まずはwからみていきましょう.wを8, 16, 32の3パターンに変えて,スコアを出してみたのが下の図になります.青が8,赤が16,緑が32になります.みるとわかるように,wが増えるほどスコアが減少して,変化を検出しづらくなっています.部分時系列が増えるんだから,当然そうなりますよね.
as_data_w08 <- data.frame(time=hr_data$time, anomaly_score=get_anomaly_score(hr, 8, m, k, L)) as_data_w16 <- data.frame(time=hr_data$time, anomaly_score=get_anomaly_score(hr, 16, m, k, L)) as_data_w32 <- data.frame(time=hr_data$time, anomaly_score=get_anomaly_score(hr, 32, m, k, L)) as_plot_w <- ggplot(as_data_w08, aes(x=time, y=anomaly_score)) + geom_line(color="blue", size=0.8) + geom_line(data=as_data_w16, aes(x=time, y=anomaly_score), color="red", size=0.8) + geom_line(data=as_data_w32, aes(x=time, y=anomaly_score), color="green", size=0.8) + labs(title="", x="Time index", y="Anomary score") + theme(axis.text=element_text(size=14), axis.title=element_text(size=16, face="bold")) combined_plot_w <- ggdual_axis(lhs=hr_plot, rhs=as_plot_w) plot(combined_plot_w)
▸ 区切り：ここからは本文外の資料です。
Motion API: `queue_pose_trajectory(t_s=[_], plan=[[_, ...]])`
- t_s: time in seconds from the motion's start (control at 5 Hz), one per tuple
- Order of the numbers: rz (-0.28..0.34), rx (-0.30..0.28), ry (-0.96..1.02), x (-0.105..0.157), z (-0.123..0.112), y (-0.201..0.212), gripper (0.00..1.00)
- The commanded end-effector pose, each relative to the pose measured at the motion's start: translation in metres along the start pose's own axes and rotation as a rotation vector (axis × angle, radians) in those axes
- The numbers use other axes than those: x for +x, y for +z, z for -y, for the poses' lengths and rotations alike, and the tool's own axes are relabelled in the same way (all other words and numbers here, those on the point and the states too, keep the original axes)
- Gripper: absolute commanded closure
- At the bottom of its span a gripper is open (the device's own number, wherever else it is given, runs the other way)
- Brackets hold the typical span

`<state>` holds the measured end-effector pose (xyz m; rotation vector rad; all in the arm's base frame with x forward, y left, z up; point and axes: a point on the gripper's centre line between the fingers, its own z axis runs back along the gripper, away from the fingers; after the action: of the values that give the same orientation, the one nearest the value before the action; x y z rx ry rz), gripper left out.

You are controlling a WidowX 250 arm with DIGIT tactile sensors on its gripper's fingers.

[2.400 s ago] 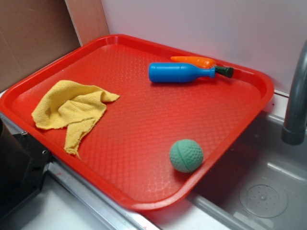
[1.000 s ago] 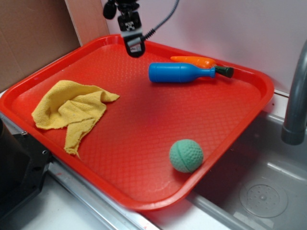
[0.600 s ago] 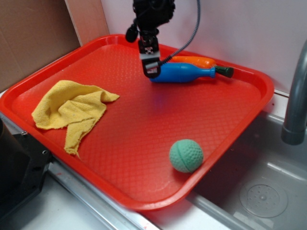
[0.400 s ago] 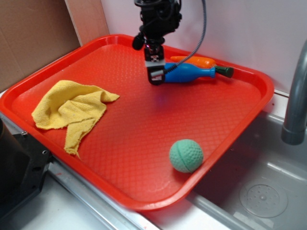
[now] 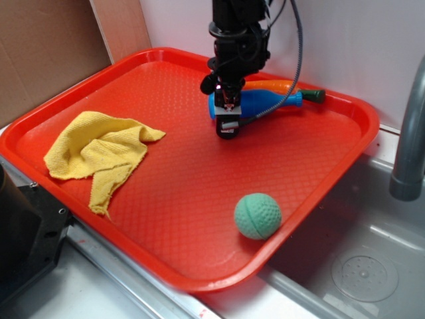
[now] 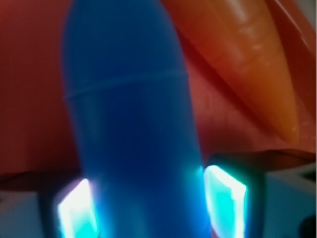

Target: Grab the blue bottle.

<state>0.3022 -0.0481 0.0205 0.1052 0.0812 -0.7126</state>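
The blue bottle (image 5: pixel 265 102) lies on its side at the far side of the red tray (image 5: pixel 153 93), neck pointing right. My gripper (image 5: pixel 226 118) has come down over its thick left end. In the wrist view the blue bottle (image 6: pixel 133 124) fills the space between my gripper's (image 6: pixel 148 203) two fingers, and the lit pads (image 6: pixel 225 198) sit close beside its flanks. The jaws still look open around it, and the bottle rests on the tray.
An orange toy carrot (image 5: pixel 272 85) with a green end lies just behind the bottle, almost touching it; the carrot (image 6: pixel 247 64) shows at the wrist view's upper right. A yellow cloth (image 5: pixel 99 149) lies left, a green ball (image 5: pixel 257 216) near the front. Sink and faucet (image 5: pixel 412 133) stand to the right.
My gripper has travelled from the tray's far left corner to the bottle and dropped over its thick end. Bottle and carrot have shifted slightly to the right.
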Motion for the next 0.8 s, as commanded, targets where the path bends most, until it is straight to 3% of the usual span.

同様に,mについても1, 2, 3と変えてみてみたのが,以下の図になります.青が1,赤が2,緑が3になります.こちらも同様に,次元数が少ないほど結果がピーキーになってますね.このあたり,元の時系列データの特性に合わせて,適切な次元数を決めてあげる必要がありそうです.
そんなわけで,ライフログデータでいろいろ試してみることができますね.面白い.コードはgistにあげてあるので,よろしければどうぞ.
*1:@millionsmileさんの「チャップが山粕を一撃する方法」という発表なんですが,特に資料は公開されてないみたいですね...
*2:とはいえ,感覚的には15分以上連続で運転するぐらいでないと,サイクリングと判定をしてくれないので,誤判定を防ぐためなんでしょうけど,割と保守的だなーとは思います.
*3:そもそも歩数カウントはオンラインでちゃんとカウントされていくため,時間&空間計算量をそこそこ必要とする時系列の状態推定は厳しそうに思います.なので単純なフィルタリングをしてるだけなんじゃないかなー
*4:ここで特異値分解で得られる左特異値ベクトルのL2ノルムをとると1になります
*5:この日のデータは欠損があるっぽくて,286時点しかありませんでしたが.